::: The records :::

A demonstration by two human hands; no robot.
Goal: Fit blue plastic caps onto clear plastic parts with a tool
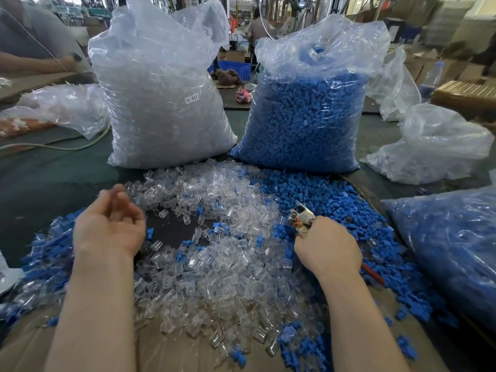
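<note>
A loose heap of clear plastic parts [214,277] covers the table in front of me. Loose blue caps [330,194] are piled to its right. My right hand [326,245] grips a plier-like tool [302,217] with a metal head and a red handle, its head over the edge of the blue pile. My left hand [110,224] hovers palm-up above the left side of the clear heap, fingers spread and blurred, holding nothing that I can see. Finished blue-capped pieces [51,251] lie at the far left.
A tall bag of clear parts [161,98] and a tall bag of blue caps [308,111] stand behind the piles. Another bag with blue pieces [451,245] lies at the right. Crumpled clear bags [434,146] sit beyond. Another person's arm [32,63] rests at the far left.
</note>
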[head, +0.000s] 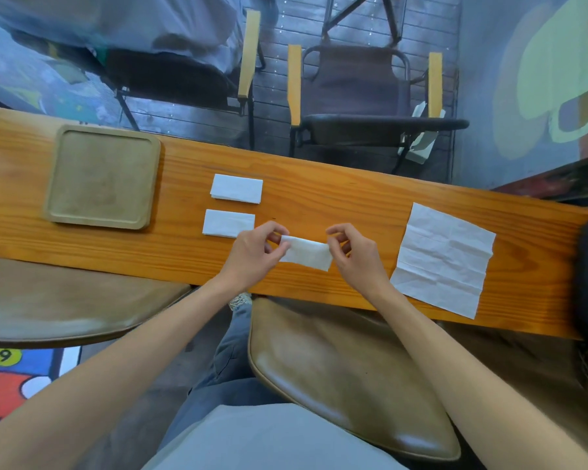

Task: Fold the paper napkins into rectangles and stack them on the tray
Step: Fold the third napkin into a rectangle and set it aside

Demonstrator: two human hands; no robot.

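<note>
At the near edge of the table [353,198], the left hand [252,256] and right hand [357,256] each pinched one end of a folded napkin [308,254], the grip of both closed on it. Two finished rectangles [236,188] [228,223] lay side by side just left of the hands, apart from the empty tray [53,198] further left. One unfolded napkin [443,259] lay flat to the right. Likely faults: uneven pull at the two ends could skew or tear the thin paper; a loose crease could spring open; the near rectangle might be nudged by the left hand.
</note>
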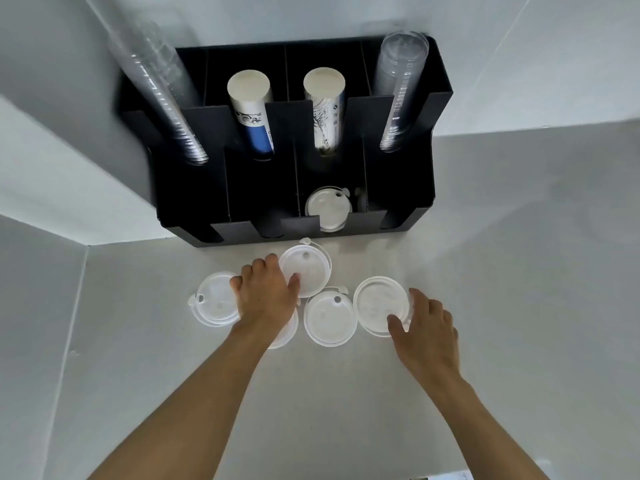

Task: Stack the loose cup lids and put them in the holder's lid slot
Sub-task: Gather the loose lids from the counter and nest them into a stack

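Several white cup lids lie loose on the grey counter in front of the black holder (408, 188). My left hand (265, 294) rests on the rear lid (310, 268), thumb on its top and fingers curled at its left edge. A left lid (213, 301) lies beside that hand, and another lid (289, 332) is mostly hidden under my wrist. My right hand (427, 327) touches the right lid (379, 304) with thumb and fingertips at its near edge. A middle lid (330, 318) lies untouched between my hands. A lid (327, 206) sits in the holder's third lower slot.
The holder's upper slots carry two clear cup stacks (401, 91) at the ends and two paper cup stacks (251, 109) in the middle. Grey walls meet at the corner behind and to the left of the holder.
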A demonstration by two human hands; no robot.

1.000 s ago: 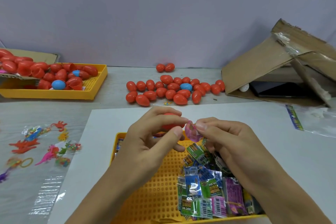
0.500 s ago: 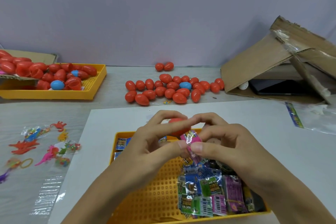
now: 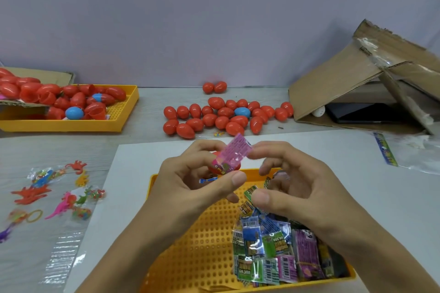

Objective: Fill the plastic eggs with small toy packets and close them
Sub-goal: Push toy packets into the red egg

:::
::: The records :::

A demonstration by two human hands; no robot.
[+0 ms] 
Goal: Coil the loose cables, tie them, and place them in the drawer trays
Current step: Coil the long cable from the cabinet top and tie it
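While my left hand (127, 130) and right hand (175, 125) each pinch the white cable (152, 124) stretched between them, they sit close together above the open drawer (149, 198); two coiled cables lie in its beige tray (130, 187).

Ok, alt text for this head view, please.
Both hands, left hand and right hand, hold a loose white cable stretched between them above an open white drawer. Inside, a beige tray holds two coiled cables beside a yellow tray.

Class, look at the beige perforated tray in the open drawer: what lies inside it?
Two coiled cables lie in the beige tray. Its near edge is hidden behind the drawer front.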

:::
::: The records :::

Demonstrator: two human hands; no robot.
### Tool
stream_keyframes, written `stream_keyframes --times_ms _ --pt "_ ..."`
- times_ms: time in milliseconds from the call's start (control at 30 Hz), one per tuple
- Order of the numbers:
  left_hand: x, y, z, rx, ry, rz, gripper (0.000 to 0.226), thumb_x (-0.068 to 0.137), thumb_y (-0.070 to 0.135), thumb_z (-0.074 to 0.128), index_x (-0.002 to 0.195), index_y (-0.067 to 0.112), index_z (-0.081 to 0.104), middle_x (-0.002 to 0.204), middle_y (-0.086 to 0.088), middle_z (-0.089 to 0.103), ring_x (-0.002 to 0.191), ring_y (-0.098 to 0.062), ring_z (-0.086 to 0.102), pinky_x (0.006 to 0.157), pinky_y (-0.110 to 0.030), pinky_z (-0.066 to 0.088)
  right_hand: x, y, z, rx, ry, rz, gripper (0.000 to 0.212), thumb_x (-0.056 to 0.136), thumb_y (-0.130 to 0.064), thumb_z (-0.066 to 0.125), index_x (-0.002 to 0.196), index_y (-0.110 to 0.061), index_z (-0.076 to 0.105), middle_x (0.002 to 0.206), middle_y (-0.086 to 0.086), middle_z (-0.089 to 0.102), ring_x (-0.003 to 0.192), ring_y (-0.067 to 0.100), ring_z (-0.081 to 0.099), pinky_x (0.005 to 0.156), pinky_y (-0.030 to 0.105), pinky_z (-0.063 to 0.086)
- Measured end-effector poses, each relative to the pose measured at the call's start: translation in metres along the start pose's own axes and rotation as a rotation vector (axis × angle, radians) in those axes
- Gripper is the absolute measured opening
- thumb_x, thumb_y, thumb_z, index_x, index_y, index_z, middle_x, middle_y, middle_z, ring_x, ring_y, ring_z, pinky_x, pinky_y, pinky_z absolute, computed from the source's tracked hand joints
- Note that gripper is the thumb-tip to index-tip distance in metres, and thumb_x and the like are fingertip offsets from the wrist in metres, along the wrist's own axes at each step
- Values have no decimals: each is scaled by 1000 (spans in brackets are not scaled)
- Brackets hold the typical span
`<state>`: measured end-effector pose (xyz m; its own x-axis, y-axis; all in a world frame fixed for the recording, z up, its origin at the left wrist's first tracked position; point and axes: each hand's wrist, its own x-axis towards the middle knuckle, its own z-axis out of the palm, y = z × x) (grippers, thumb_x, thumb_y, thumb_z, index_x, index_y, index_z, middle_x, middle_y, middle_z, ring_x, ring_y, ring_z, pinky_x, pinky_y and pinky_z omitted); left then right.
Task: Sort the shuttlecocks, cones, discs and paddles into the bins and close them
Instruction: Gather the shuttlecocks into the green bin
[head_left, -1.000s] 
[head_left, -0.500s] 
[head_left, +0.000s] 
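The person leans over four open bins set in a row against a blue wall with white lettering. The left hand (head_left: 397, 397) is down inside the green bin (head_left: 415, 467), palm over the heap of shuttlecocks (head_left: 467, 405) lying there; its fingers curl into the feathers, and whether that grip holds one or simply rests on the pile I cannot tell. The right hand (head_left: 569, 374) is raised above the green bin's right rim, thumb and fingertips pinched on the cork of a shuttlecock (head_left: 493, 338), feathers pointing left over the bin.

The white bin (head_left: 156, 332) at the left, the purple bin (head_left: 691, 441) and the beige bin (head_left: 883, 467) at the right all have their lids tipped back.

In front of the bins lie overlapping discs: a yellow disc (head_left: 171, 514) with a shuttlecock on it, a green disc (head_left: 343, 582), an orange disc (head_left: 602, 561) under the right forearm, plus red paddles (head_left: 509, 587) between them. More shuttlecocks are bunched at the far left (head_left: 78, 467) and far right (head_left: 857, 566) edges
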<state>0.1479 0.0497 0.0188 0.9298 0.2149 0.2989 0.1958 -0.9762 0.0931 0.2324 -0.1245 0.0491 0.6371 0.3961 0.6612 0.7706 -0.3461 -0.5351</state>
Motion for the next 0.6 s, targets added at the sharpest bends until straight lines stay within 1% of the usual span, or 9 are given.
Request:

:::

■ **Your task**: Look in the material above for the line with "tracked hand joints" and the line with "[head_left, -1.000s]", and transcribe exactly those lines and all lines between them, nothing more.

■ **Written answer**:
- thumb_x, thumb_y, thumb_z, index_x, index_y, index_z, middle_x, middle_y, middle_z, ring_x, ring_y, ring_z, pinky_x, pinky_y, pinky_z absolute, computed from the source's tracked hand joints
- Note that gripper is the thumb-tip to index-tip distance in metres, and thumb_x and the like are fingertip offsets from the wrist in metres, along the wrist's own axes at each step
- Values have no decimals: each is scaled by 1000 (spans in brackets are not scaled)
- Brackets hold the typical span
`<state>`: measured end-effector pose (xyz m; its own x-axis, y-axis; all in a world frame fixed for the recording, z up, its origin at the left wrist's first tracked position; point and axes: each hand's wrist, its own x-axis towards the middle knuckle, its own z-axis out of the palm, y = z × x) (grippers, thumb_x, thumb_y, thumb_z, index_x, index_y, index_z, middle_x, middle_y, middle_z, ring_x, ring_y, ring_z, pinky_x, pinky_y and pinky_z omitted); left then right.
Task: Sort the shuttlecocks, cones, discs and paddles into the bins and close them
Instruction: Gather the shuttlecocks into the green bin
[head_left, -1.000s] 

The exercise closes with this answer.